# Sick Budgie..? :(



## tipsoul (Dec 30, 2015)

Hello all,

My first post here - although I read a lot from here.
Recently, my female budgie has had watery droppings..it happens on occasion but now its getting me really worried. 
Her dropping is greenish (light?) with liquid around it - I can tell because I put a tissue paper at the bottom of the cage to see how liquidy it was (I can post pictures if needed). Shes usually very strong, but since yesterday shes been quiet and Im getting quite worried . I will take her to the vet tomorrow - except I live in Montreal (Canada) and its quite chilly out with the snow - how do you guys suggest I bring her? I don't want her catching a cold or getting worse from cold drafts when I bring her out...Is it safe to take her?
Please let me know - also any opinion is greatly appreciated.

Thank you.

Best Regards


----------



## FaeryBee (May 9, 2011)

*Taking her in to an Avian Vet is your best course of action under the circumstances.

Avian Vets have special training to determine the cause of symptoms resulting from illness or trauma.
When you rely on anyone who has not had training in Avian diagnosis and care, you may be delaying effective treatment.

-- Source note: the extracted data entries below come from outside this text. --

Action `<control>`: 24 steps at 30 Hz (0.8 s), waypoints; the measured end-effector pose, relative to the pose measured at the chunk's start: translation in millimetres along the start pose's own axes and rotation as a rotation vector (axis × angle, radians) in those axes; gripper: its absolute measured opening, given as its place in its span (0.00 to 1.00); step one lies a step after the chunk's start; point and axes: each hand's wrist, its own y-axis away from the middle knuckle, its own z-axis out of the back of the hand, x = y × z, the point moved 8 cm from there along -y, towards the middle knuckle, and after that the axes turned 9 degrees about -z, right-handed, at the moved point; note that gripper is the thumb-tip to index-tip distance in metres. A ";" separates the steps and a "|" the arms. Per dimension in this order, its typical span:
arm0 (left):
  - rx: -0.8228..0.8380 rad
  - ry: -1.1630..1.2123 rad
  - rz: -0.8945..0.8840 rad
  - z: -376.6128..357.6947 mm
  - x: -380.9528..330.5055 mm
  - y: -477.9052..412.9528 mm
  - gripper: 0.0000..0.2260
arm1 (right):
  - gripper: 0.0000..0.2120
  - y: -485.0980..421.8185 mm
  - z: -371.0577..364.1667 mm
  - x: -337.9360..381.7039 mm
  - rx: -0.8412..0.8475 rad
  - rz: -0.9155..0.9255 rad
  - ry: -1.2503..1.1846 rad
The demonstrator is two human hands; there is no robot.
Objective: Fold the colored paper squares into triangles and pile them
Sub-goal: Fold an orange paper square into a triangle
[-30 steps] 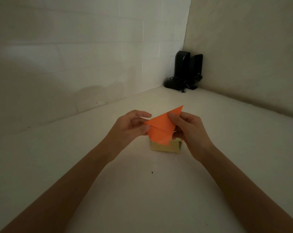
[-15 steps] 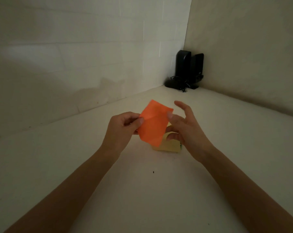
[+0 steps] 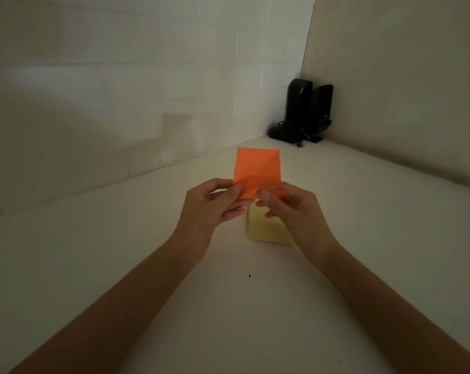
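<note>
Fingers (image 3: 233,192) tight on orange paper (image 3: 256,167)

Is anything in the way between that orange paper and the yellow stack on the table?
No separate object. The left hand and right hand pinch the orange paper square by its lower edge above the yellow paper stack; only their own fingers hang between.

Black speakers (image 3: 306,109) blocking far corner
</note>
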 end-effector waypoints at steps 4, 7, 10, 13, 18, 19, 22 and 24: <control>0.090 -0.023 0.000 -10.7 -0.1 3.4 0.06 | 0.03 1.0 7.6 1.6 -0.076 0.008 -0.016; 0.123 -0.026 -0.002 -14.4 0.3 4.9 0.06 | 0.03 2.1 10.6 2.4 -0.125 0.027 -0.001; 0.124 -0.051 0.000 -13.5 2.8 4.7 0.06 | 0.04 3.4 11.5 1.7 -0.152 0.021 -0.029; 0.112 -0.048 0.031 -11.5 6.6 4.8 0.06 | 0.14 4.1 11.3 1.8 -0.153 -0.009 -0.112; 0.085 -0.021 0.045 -8.7 5.9 3.7 0.05 | 0.21 1.3 12.4 -4.4 -0.111 -0.096 -0.242; 0.063 -0.002 0.050 -6.0 5.9 2.5 0.05 | 0.20 0.0 13.3 -5.2 -0.096 -0.103 -0.249; 0.036 0.015 0.063 -1.4 7.3 0.7 0.07 | 0.19 -1.4 15.3 -4.6 -0.070 -0.080 -0.208; 0.030 0.010 0.069 -0.5 8.4 0.9 0.07 | 0.16 -0.5 13.3 -1.5 -0.035 -0.063 -0.182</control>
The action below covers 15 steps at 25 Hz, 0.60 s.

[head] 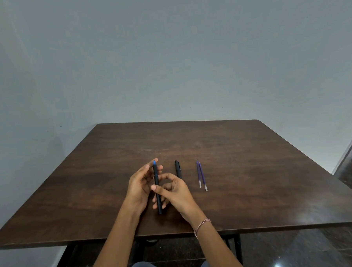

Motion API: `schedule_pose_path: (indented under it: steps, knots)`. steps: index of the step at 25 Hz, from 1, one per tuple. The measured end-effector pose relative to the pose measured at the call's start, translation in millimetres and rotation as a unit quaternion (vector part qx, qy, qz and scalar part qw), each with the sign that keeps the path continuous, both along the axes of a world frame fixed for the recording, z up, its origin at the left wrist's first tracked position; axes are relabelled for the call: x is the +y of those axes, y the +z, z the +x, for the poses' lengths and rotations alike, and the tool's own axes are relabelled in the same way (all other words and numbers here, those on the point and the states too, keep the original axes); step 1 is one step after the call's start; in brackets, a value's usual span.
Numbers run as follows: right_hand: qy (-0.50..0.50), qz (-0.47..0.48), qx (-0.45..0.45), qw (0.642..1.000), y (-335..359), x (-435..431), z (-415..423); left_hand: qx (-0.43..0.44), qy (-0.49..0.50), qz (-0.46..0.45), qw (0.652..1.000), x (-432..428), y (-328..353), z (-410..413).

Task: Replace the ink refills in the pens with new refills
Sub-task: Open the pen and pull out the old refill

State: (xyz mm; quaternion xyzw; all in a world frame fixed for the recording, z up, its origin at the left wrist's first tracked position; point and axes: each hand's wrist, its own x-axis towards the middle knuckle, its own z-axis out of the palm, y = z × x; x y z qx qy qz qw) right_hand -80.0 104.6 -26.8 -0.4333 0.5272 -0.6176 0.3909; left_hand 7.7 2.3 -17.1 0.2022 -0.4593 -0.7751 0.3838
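Frame centre, above the worktop point(254, 160): a black pen point(157, 187), the right hand point(174, 192) curled round its middle, the left hand point(139, 186) pinching its blue-tipped upper end.

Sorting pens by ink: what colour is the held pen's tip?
Blue: the tip of the held pen, black-barrelled, shows best in the head view.

There are two pens, a blue-tipped pen point(156, 179) and a black pen point(177, 168), two refills point(198, 174), a left hand point(138, 186) and a right hand point(177, 192), one table point(254, 170), one bracelet point(202, 223)
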Motion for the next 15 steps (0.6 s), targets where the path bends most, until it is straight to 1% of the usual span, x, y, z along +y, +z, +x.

This can prolong suffering that may be avoidable.
The bird will often require a more intense, prolonged treatment with a poorer chance of full recover than it would have if you seek prompt professional diagnosis and treatment at the first sign of illness.

In the meantime, be sure she is warm. 
You can give her a millet spray soaked in electrolyte solution -- see the link below:

http://talkbudgies.com/articles-bud...uardian-angel-pedialyte-pedialyte-recipe.html

Warm up your car before taking her cage out to it.
Wrap her cage in a couple of large towels or a fleece blanket to take it to the car. Keep the cage covered during transport.
You can heat some water - put it into a bottle wrapped in a small towel and place it in the bottom of her cage to help keep her warm during the trip.

I'm sending lots of healing energy, positive thoughts and prayers for your little budgie.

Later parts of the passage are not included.